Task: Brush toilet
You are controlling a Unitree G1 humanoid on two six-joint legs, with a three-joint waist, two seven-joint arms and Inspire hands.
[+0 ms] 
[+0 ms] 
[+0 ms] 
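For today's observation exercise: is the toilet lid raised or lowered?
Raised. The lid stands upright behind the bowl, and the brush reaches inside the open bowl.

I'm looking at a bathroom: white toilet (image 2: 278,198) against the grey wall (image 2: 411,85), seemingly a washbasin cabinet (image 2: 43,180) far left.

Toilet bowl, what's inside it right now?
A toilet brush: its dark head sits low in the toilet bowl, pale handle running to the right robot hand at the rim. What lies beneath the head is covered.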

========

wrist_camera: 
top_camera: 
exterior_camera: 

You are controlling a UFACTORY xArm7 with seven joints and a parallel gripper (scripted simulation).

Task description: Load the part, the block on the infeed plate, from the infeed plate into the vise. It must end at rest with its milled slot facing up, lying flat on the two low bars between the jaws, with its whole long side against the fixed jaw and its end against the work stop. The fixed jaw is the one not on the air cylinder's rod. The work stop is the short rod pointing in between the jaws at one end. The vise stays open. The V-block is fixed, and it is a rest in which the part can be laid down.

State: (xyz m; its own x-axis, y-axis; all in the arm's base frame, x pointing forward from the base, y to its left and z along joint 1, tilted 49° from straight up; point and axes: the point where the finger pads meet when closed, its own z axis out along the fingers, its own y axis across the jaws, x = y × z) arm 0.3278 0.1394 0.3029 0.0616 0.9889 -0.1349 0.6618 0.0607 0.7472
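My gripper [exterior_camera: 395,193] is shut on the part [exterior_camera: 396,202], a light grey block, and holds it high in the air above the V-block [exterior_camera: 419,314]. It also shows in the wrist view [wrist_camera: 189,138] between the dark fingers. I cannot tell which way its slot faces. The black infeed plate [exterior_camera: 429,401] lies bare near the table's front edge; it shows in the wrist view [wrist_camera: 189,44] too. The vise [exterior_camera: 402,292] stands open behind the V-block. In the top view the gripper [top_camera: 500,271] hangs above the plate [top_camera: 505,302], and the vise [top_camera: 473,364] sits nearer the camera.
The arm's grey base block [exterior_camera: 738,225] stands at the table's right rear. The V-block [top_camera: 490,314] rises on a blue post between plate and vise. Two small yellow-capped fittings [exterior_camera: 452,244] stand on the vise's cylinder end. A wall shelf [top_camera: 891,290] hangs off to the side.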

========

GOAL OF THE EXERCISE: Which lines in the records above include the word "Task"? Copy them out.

RESPONSE AREA:
Task: Brush toilet
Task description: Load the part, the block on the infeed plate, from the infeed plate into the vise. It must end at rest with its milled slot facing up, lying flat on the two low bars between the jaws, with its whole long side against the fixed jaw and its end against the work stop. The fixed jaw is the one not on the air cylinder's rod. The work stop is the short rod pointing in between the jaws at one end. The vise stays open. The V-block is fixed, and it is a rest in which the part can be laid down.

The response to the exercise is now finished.